From a Single Repo, to Multi-Repos, to Monorepo, to Multi-Monorepo
Publikováno: 17.8.2021
I’ve been working on the same project for several years. Its initial version was a huge monolithic app containing thousands of files. It was poorly architected and non-reusable, but was hosted in a single repo making it easy to work …
The post From a Single Repo, to Multi-Repos, to Monorepo, to Multi-Monorepo appeared first on CSS-Tricks. You can support CSS-Tricks by being an MVP Supporter.

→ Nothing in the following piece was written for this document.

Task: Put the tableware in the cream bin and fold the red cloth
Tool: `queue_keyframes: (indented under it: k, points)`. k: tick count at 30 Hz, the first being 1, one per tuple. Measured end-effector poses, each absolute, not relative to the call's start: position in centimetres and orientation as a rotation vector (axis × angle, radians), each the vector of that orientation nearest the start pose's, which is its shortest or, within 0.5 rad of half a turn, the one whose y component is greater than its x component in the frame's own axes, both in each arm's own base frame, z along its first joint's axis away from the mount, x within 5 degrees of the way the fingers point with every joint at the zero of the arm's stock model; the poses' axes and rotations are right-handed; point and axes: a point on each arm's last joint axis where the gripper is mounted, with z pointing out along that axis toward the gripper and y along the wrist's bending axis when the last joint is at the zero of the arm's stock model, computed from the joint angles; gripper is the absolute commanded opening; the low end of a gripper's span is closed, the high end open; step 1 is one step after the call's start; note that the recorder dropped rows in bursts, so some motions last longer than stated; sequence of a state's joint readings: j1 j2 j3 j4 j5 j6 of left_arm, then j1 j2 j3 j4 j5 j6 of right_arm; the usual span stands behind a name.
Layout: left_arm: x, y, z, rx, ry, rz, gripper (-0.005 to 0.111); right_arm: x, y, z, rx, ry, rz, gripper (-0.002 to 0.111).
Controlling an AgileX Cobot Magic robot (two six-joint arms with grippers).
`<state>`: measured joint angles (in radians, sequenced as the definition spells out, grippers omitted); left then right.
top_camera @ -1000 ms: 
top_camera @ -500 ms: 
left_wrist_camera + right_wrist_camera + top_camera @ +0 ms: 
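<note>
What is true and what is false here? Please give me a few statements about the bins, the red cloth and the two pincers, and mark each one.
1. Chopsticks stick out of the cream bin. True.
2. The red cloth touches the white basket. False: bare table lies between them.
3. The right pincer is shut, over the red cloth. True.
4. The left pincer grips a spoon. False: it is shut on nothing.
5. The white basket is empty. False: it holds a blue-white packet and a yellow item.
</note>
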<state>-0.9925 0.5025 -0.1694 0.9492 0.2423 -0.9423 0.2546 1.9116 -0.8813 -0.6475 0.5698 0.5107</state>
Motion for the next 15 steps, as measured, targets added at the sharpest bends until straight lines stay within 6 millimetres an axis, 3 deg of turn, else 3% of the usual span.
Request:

I’ve been working on the same project for several years. Its initial version was a huge monolithic app containing thousands of files. It was poorly architected and non-reusable, but was hosted in a single repo making it easy to work with. Later, I “fixed” the mess in the project by splitting the codebase into autonomous packages, hosting each of them on its own repo, and managing them with Composer. The codebase became properly architected and reusable, but being split across multiple repos made it a lot more difficult to work with.
As the code was reformatted time and again, its hosting in the repo also had to adapt, going from the initial single repo, to multiple repos, to a monorepo, to what may be called a “multi-monorepo.”
Let me take you on the journey of how this took place, explaining why and when I felt I had to switch to a new approach. The journey consists of four stages (so far!) so let’s break it down like that.
Stage 1: Single repo
The project is leoloso/PoP
and it’s been through several hosting schemes, following how its code was re-architected at different times.
It was born as this WordPress site, comprising a theme and several plugins. All of the code was hosted together in the same repo.
Some time later, I needed another site with similar features so I went the quick and easy way: I duplicated the theme and added its own custom plugins, all in the same repo. I got the new site running in no time.
I did the same for another site, and then another one, and another one. Eventually the repo was hosting some 10 sites, comprising thousands of files.
Issues with the single repo
While this setup made it easy to spin up new sites, it didn’t scale well at all. The big thing is that a single change involved searching for the same string across all 10 sites. That was completely unmanageable. Let’s just say that copy/paste/search/replace became a routine thing for me.
So it was time to start coding PHP the right way.
Stage 2: Multirepo
Fast forward a couple of years. I completely split the application into PHP packages, managed via Composer and dependency injection.
Composer uses Packagist as its main PHP package repository. In order to publish a package, Packagist requires a composer.json
file placed at the root of the package’s repo. That means we are unable to have multiple PHP packages, each of them with its own composer.json
hosted on the same repo.
As a consequence, I had to switch from hosting all of the code in the single leoloso/PoP
repo, to using multiple repos, with one repo per PHP package. To help manage them, I created the organization “PoP” in GitHub and hosted all repos there, including getpop/root
, getpop/component-model
, getpop/engine
, and many others.
Issues with the multirepo
Handling a multirepo can be easy when you have a handful of PHP packages. But in my case, the codebase comprised over 200 PHP packages. Managing them was no fun.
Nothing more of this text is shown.